A text from an ex accusing a friend of rape has left me completely confused. The issues seem clear-cut but they’re not. Have I done all I can?
I’ve been struggling with something for the last few days, some information sent to me on a Saturday morning while I was sleeping free of a very mild hangover (I rarely drink anymore so a few beers does the trick) that has quite literally haunted my consciousness. When I struggle with something, I write, and usually I do so with zero anonymity because I’m confident in my opinions, my talents and sharing my experiences to help others deal with theirs in whatever way I can. I’d even go so far as to say I usually covet the attention writing under my own name brings. The fact that I’m asking that this be published anonymously just barely hints at how much trouble I’m having with what I’m about to discuss. The topic is rape, and the story I’m going to share is one that’s left me reeling in confusion. I believe firmly that issues aren’t complicated—they’re complex. People complicate things to make them more difficult to navigate. Complex issues aren’t necessarily any easier to resolve, but they automatically feel simpler to find solutions to because they’re not complicated.
Rape was never a complicated issue for me. It’s an awful act, no one deserves to be disrespected and injured in that way by anyone else, and nothing can justify it. That being said, I’ve always been careful not to judge anyone too quickly. I’m inclined to want to understand the reasons why someone would feel like rape is the ultimate solution to what they’re feeling. I’d never side with the rapist, but I still feel it’s important that we understand them, even if only to better and more appropriately treat them. And I do mean treat them. There has to be something we can address in their psyche that’s motivated them to take this course of action.

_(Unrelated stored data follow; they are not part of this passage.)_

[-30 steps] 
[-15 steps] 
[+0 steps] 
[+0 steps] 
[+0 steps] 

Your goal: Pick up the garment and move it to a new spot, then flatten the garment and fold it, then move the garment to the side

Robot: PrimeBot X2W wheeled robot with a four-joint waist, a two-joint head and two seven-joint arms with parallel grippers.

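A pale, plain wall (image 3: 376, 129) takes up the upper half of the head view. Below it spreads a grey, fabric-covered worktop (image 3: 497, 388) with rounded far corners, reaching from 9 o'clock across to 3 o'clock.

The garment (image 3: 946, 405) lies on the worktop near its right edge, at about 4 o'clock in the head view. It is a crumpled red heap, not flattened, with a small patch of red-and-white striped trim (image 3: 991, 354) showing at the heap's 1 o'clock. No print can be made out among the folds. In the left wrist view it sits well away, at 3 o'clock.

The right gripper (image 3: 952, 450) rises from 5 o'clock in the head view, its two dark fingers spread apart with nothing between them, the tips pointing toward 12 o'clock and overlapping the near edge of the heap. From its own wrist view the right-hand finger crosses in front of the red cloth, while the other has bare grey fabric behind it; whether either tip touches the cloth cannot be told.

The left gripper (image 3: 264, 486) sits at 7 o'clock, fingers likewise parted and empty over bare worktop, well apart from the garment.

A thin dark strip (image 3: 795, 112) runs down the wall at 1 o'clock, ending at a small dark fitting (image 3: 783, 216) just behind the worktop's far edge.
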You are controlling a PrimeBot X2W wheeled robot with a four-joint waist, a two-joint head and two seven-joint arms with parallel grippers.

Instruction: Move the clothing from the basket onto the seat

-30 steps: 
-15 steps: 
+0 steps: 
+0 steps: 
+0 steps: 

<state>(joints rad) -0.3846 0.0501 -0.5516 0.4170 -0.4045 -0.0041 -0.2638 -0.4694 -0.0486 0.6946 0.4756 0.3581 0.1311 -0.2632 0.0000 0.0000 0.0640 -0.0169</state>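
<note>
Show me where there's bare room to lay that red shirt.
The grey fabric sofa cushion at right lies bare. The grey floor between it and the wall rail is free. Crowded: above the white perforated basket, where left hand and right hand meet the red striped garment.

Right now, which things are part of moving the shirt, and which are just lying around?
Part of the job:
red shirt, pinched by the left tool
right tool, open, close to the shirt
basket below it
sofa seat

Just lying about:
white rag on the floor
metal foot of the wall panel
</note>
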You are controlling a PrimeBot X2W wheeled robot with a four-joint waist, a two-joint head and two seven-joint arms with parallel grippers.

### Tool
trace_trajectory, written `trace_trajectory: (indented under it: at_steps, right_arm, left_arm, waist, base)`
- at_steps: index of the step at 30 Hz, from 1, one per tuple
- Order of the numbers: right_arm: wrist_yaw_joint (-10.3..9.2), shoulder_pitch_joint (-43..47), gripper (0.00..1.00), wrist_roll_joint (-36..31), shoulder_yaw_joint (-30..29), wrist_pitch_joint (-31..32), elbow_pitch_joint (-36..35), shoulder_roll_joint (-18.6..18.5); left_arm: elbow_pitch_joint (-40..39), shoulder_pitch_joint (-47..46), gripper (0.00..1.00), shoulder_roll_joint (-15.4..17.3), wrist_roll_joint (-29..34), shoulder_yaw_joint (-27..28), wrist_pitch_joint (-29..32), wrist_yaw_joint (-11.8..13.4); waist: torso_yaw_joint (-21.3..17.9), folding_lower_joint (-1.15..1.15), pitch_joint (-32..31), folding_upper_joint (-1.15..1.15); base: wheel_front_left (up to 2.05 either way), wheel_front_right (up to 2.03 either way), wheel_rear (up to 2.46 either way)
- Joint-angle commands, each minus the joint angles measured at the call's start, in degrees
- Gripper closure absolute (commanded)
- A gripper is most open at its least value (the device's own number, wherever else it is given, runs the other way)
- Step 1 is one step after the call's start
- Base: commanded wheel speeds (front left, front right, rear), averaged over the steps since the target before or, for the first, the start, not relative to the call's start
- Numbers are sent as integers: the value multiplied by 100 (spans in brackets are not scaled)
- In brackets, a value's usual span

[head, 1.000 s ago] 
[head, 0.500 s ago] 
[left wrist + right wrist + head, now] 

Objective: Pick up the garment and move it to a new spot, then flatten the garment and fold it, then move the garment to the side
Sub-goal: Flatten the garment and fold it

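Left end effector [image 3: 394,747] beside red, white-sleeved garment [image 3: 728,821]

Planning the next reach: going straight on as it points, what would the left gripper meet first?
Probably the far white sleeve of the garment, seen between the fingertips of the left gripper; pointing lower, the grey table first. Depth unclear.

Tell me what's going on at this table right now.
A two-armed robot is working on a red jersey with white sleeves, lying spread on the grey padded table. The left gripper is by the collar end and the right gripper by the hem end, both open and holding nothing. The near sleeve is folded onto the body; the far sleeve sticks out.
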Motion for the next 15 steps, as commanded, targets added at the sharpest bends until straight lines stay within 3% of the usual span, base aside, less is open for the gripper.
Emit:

But then, the complexities of rape had never landed on my own front porch.
I wasn’t raped. I haven’t raped anyone. But this weekend someone I know sent me a text message to inform me that they had been raped. Not only that, but the person that raped them was someone else I knew. According to what the young woman who sent the text said, she didn’t want me to take action or say anything, but she felt she should tell me. I understand that need to get information off one’s chest, to express how you’re feeling and to try and process it through dialogue. That, for me, isn’t complex at all. After thinking it through, I responded by telling her I was very sorry about what had happened to her and that she should go to the authorities immediately to report the incident. She thanked me for replying and said she was on her way to the police. Later she asked that I not tell anyone (I realize I’m violating that here, but I feel anonymity and the complexity of the issue means this is a safe space to discuss it), so I recommended she speak to a counsellor about what had happened. She agreed, saying she was thinking about it. She then expressed regret over ever having told me. I told her that if she ever needed to talk about it with me, she could.
Difficult, but not all that complex. Except for the finer details that’ve been the ones haunting me.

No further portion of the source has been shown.